The next action is concrete. If ASRAccuracy remains high but timestamp drift exceeds 500 ms around interruptions, the team does not swap the LLM. They tune endpointing, change the ASR provider route for noisy calls, or add a regression scenario before release. If the drift clusters in one codec or mobile network, the alert is routed to the voice-infrastructure owner.

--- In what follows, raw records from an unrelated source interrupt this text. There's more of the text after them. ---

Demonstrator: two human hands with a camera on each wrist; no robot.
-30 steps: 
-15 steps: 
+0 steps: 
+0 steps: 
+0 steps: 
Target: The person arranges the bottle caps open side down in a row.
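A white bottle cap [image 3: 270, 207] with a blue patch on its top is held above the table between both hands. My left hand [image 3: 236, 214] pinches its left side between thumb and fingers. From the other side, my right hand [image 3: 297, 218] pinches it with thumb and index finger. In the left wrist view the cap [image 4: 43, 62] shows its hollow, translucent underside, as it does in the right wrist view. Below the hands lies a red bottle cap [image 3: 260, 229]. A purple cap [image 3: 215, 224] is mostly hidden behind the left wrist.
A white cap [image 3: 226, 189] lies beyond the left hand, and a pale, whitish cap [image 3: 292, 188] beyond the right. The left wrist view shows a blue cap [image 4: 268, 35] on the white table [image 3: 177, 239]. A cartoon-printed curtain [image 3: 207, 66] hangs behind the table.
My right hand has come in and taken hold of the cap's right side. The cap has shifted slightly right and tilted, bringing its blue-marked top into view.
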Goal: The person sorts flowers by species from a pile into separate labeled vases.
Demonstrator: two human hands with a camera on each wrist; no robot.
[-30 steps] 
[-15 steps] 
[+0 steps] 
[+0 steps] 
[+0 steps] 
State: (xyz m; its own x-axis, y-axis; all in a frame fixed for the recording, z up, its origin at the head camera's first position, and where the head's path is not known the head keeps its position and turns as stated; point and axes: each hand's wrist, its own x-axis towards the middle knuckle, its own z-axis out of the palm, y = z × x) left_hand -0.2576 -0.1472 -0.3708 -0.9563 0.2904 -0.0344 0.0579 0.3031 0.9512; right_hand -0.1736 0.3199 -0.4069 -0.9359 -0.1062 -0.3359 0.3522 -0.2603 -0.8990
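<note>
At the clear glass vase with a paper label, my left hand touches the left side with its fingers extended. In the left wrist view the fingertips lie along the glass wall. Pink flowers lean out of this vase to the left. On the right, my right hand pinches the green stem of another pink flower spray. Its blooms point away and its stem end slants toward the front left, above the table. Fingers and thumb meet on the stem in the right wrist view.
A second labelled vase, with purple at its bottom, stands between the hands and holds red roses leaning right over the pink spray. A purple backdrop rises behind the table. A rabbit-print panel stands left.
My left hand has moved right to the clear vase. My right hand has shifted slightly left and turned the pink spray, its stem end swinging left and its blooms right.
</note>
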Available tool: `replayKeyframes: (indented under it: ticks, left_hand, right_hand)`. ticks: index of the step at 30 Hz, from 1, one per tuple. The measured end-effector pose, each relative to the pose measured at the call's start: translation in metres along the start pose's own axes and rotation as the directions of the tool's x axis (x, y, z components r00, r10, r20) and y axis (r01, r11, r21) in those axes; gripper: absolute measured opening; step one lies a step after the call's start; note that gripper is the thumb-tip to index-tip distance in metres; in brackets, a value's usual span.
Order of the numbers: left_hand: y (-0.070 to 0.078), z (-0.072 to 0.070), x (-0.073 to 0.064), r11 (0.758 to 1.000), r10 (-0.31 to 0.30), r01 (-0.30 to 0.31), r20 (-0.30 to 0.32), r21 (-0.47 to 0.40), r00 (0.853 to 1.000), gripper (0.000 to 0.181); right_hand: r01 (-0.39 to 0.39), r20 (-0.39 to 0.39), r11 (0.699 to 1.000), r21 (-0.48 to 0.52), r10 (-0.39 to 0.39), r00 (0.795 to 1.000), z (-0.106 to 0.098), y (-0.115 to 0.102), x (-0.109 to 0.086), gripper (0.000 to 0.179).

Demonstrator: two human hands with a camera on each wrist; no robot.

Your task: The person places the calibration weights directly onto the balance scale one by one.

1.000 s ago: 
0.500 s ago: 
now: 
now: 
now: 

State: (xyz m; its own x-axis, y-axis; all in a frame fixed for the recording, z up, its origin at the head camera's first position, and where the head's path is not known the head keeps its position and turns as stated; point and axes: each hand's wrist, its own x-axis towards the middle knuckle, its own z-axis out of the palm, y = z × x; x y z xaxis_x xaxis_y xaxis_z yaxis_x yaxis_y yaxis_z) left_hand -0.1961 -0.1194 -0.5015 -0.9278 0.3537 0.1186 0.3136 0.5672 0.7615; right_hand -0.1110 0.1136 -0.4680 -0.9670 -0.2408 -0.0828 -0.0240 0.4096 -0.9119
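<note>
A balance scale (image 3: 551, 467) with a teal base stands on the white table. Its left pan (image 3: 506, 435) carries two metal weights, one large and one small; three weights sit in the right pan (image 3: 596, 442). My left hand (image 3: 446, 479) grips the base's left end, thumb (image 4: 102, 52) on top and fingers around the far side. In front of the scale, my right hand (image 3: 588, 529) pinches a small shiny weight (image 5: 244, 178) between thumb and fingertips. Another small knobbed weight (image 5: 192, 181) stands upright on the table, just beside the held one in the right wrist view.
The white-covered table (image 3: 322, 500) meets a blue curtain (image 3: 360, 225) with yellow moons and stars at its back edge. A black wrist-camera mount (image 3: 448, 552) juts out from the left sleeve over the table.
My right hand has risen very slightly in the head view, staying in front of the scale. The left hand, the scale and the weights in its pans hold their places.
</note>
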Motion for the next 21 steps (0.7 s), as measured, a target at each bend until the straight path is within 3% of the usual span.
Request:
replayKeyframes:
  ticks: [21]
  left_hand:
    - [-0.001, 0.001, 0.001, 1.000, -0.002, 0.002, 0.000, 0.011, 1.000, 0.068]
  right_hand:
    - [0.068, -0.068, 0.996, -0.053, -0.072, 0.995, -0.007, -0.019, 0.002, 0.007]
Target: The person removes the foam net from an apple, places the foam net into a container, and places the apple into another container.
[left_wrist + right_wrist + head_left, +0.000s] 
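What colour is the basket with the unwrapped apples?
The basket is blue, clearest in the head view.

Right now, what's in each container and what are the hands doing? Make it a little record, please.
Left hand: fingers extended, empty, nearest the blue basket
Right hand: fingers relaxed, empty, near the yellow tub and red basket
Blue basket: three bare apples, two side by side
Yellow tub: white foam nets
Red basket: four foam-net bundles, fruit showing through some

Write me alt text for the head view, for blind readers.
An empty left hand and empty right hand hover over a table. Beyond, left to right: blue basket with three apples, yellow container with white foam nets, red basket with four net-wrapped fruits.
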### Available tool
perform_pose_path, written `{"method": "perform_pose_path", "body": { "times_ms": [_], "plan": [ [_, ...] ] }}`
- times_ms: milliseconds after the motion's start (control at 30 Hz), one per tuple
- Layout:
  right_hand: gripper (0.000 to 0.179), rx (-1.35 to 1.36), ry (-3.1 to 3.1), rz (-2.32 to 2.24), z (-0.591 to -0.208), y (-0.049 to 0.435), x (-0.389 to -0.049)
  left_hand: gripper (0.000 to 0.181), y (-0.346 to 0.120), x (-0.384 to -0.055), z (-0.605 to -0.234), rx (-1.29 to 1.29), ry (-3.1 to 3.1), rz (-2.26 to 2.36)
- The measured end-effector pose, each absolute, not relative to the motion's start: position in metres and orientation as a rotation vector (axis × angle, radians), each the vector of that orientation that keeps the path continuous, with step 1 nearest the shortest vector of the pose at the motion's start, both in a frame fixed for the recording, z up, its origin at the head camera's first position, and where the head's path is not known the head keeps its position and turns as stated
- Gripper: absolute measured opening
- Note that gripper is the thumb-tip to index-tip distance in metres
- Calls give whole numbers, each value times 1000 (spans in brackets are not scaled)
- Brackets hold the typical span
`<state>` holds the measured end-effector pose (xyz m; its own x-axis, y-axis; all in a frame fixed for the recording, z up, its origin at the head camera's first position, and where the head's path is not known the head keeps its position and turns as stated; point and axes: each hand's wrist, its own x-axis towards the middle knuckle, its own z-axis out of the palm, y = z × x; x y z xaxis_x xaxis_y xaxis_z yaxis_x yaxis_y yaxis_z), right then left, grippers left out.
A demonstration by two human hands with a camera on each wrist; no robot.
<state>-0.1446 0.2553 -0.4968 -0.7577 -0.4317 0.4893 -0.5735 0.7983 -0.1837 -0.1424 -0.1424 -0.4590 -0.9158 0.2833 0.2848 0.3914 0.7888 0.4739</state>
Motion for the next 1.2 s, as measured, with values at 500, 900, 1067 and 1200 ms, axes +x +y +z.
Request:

Word-level timestamps become the bridge between audio evidence and agent behavior.

How to Measure or Detect Word-Level Timestamp Issues

Measure timestamps as alignment quality plus downstream impact:

Timestamp coverage: percentage of transcript words with non-null start_ms and end_ms; missing values should be sliced by provider, language, channel, and audio codec.
Alignment drift: absolute difference between ASR word offsets and a trusted manual or forced-alignment reference, especially around names, dates, prices, and consent phrases.
Duration anomalies: zero-length words, negative durations, overlapping words from one speaker, long gaps inside a phrase, or words that cross turn boundaries.
ASRAccuracy: FutureAGI evaluator for transcript correctness; use it with timestamp checks so timing bugs do not hide behind accurate text.
Trace and outcome signals: rising barge-in failures, repeated clarification turns, subtitle complaints, escalation rate, or eval-fail-rate-by-cohort.

from fi.evals import ASRAccuracy

evaluator = ASRAccuracy()
result = evaluator.evaluate(
    prediction=asr_transcript,
    reference=human_transcript,
)
print(result.score, word_timestamps[0]["start_ms"])

Common Mistakes

The common mistake is assuming correct words imply usable timing. That is only true when the transcript is read manually, not when a voice agent acts on a stream.

Scoring transcript text only. Accurate words can still be attached to the wrong audio second, speaker, or turn boundary.
Ignoring provider timestamp semantics. Some providers timestamp final words, partial words, subwords, or normalized text differently.
Using average drift only. A 120 ms mean can hide 900 ms drift around barge-ins, names, and payment confirmations.
Dropping low-confidence timing rows. Those rows often explain the exact user cohorts where the voice agent fails.
Treating captions and agent traces separately. The same timestamp error can break subtitles, retrieval context, and audit replay.